The laboratory verification device in a cartridge, which can be performed next to the patient’s bed, does not require a laboratory and can be made in cartridges smaller than a cell phone, has been verified in 386 by the National Health Service and patients in Britain. .
The control had a sensitivity of 94% and a specificity of one hundred percent, which means that it had a maximum point of accuracy and produced very few false negatives and no false positives. The effects should be obtained in 90 minutes, while the traditional COVID -19 controls supply effects in 24 hours, the researchers said. The effects were published on September 17 on The Lancet Microbe.
In the United States, 4 immediate coronavirus tests have already been developed, which run into COVID-19 antigens, proteins discovered on the surface of the coronavirus, than with the virus itself, according to the Associated Press. even less accurate detection approach.
One such test, conducted through Abbott Laboratories and called BinaxNOW, has already reached a $760 million deal with the White House to produce 150 million nasal swab tests for network testing, according to the AP.
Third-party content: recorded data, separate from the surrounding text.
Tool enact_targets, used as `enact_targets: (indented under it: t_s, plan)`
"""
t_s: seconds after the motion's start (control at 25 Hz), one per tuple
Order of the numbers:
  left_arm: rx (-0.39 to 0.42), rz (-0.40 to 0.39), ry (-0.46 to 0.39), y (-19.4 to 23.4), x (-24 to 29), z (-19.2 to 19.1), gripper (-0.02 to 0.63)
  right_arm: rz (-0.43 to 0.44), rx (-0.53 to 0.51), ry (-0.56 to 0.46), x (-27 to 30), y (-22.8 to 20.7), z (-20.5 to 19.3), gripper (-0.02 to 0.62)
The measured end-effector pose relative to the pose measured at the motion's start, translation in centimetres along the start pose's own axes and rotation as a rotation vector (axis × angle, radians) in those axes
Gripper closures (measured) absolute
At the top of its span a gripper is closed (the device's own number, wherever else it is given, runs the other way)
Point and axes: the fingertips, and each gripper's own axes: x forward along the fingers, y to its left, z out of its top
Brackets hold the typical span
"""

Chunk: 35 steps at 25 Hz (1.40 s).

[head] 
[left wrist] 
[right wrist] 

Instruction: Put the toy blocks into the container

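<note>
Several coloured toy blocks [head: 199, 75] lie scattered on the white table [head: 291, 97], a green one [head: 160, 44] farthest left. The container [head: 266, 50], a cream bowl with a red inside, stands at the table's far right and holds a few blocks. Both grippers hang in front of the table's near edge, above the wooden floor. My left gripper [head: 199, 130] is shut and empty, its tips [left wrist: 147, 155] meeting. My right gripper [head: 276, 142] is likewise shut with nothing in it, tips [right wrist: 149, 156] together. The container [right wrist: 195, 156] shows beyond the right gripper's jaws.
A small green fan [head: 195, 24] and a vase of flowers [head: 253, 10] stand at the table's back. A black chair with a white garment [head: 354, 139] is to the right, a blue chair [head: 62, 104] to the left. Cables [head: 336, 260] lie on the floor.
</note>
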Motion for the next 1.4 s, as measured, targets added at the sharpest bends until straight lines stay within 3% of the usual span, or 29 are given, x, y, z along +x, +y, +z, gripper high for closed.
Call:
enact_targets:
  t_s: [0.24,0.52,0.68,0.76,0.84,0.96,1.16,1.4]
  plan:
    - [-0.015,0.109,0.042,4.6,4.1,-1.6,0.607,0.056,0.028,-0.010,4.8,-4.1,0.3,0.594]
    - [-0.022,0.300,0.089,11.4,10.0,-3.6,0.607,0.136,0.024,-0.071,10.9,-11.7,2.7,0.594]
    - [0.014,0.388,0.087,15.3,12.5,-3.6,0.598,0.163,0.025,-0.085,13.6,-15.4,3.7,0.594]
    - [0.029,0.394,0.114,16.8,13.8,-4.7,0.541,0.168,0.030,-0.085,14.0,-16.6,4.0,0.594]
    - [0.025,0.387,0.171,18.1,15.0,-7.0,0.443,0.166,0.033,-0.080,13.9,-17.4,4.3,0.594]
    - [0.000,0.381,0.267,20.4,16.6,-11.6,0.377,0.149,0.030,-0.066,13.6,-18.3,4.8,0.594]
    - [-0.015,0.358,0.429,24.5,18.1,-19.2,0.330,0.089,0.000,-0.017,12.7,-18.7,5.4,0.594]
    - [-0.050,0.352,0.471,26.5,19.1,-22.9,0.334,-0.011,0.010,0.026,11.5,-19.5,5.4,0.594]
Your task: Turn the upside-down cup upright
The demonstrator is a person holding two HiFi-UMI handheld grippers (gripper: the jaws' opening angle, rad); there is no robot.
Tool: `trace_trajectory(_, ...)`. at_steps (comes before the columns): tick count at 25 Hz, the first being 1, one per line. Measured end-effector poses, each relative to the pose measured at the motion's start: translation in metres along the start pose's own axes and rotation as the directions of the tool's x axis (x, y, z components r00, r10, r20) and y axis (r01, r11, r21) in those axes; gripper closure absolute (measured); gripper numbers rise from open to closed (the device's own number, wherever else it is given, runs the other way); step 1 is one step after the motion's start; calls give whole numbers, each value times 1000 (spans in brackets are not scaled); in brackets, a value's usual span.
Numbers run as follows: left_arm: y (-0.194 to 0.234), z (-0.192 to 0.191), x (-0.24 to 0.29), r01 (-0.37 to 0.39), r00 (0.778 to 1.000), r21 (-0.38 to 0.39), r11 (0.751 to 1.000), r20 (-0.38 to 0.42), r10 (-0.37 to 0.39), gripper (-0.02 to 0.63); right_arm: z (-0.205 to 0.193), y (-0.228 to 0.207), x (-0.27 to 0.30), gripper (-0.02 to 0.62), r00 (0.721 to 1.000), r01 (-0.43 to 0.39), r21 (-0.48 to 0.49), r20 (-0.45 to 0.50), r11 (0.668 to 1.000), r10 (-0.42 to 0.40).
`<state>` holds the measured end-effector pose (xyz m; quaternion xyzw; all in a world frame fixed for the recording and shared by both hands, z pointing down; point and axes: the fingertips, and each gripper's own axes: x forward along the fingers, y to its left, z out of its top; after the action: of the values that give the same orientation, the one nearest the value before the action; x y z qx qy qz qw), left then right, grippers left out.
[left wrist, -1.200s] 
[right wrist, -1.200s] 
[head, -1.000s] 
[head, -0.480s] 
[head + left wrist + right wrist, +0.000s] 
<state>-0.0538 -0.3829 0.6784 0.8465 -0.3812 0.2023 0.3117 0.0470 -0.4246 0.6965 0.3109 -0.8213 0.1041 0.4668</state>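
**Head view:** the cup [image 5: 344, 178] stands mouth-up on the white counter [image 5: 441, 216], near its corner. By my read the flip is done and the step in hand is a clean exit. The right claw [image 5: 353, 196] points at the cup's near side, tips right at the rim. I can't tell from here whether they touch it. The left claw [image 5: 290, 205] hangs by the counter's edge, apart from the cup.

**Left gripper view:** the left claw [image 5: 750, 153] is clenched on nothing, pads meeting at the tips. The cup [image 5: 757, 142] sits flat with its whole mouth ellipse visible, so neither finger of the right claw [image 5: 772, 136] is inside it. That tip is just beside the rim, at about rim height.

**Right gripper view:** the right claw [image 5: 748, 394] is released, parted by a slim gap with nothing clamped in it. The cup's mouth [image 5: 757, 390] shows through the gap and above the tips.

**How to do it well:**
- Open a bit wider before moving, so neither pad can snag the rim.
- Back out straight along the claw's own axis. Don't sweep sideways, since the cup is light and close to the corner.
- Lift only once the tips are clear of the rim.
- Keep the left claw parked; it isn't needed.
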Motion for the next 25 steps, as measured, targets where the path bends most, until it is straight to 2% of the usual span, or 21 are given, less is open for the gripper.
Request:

The 15-minute BinaxNOW check will sell for $5, giving you credit for checks that want to be inserted into a small machine, AP reported. No larger than a credit card, the Abbott check is based on the same generation used for checks. flu, strep throat and other infections.
“These [fast] drug tests are what we want in schools, workplaces, and nursing homes to detect asymptomatic contagions,” Dr Jonathan Quick, an assistant global health professor, told the AP. Duke University in North Carolina.
With the British test, a patient’s nasal swab is inserted into the cartridge device, which analyzes the genetic pattern that belongs to the SARS-CoV-2 virus.
The new one is being used in 8 london hospitals and is expected to be implemented nationwide. The BRITISH government recently ordered 5. 8 million kits.
“These effects recommend that the test, which can be performed next to a patient’s bedside without the desire to care for any samples, has accuracy comparable to that of popular laboratory tests,” said examiner Graham Cooke, professor at the Department of Infectious Diseases at Imperial College London.
“Many checks involve compensation between speed and accuracy, but this verification manages for both,” Cooke said in a university press release.
The verification, carried out through DnaNudge, a start-up company at Imperial College London, is recently being developed to verify COVID-19, influenza and respiratory syncytial virus, the researchers added.